Significance. If the results hold under properly documented baselines, the work shows that a resource-efficient CNN can match or exceed transformer performance on a specialized legal NLP task while offering substantial gains in parameter count and inference speed. This is potentially valuable for practical deployment in legal institutions with limited compute. The efficiency metrics and domain-specific preprocessing are clear strengths that could influence future lightweight legal-document models.

major comments (2)
  1. [Abstract] Abstract and experimental results: The central claim of consistent superiority over fine-tuned BERT (97.26% accuracy and 96.82% macro F1) is load-bearing, yet no details are supplied on BERT's fine-tuning protocol, including epochs, learning rate, batch size, optimizer, legal-domain adaptation, or whether identical lemmatisation and preprocessing were applied to the same 75/25 split. Without these, the performance gap cannot be attributed to the CNN architecture rather than differences in baseline optimization or data handling.
  2. [Abstract] Abstract: Ablation experiments are invoked to confirm the contribution of lemmatisation, FastText embeddings, and the multi-kernel CNN, but no quantitative ablation numbers (accuracy or F1 drops upon removal of each component) are reported. This leaves the individual impact of each pipeline element unverified and weakens the supporting evidence for the proposed design.
minor comments (2)
  1. [Abstract] Abstract: The categories in 'citation-treatment classification' are not defined or exemplified, which reduces accessibility for readers unfamiliar with legal document analysis.
  2. [Abstract] Abstract: The reported inference latency (0.31 ms) and parameter count (5.1 million) are useful, but no hardware platform or batch size is specified for the latency measurement, limiting reproducibility.

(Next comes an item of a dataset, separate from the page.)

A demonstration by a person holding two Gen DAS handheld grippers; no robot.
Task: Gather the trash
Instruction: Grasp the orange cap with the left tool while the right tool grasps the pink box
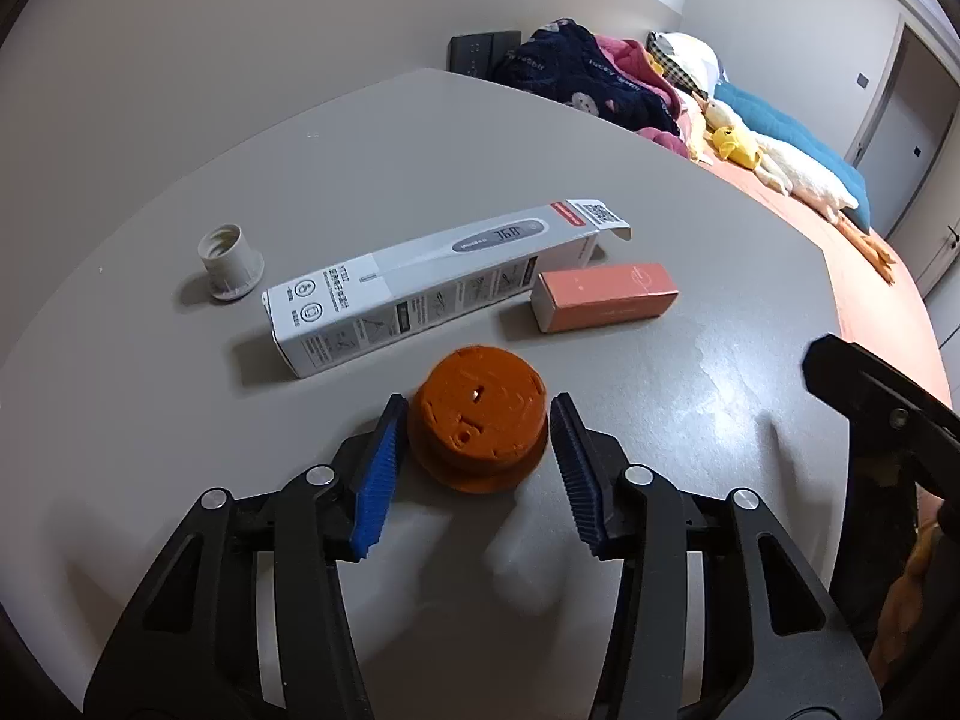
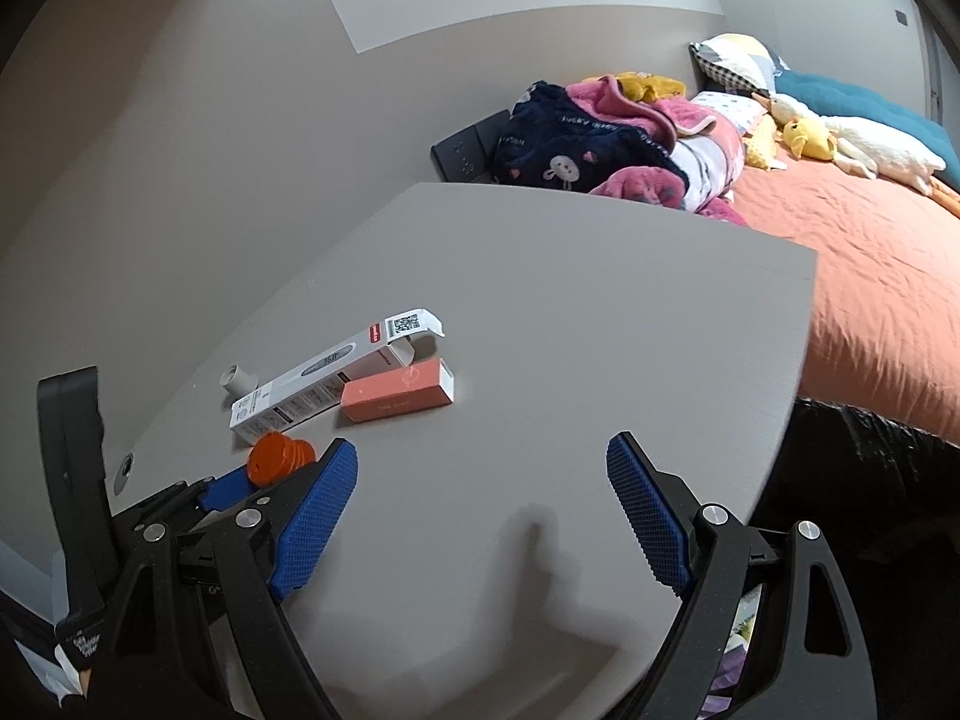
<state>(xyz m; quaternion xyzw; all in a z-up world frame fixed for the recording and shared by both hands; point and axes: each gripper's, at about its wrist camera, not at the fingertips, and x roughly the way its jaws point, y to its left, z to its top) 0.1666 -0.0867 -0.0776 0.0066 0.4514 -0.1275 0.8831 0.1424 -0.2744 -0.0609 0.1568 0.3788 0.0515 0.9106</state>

Simulated Author's Rebuttal

2 responses · 0 unresolved

We thank the referee for their constructive feedback, which has helped strengthen the experimental documentation in our manuscript. We address each major comment point by point below.

read point-by-point responses
  1. Referee: [Abstract] Abstract and experimental results: The central claim of consistent superiority over fine-tuned BERT (97.26% accuracy and 96.82% macro F1) is load-bearing, yet no details are supplied on BERT's fine-tuning protocol, including epochs, learning rate, batch size, optimizer, legal-domain adaptation, or whether identical lemmatisation and preprocessing were applied to the same 75/25 split. Without these, the performance gap cannot be attributed to the CNN architecture rather than differences in baseline optimization or data handling.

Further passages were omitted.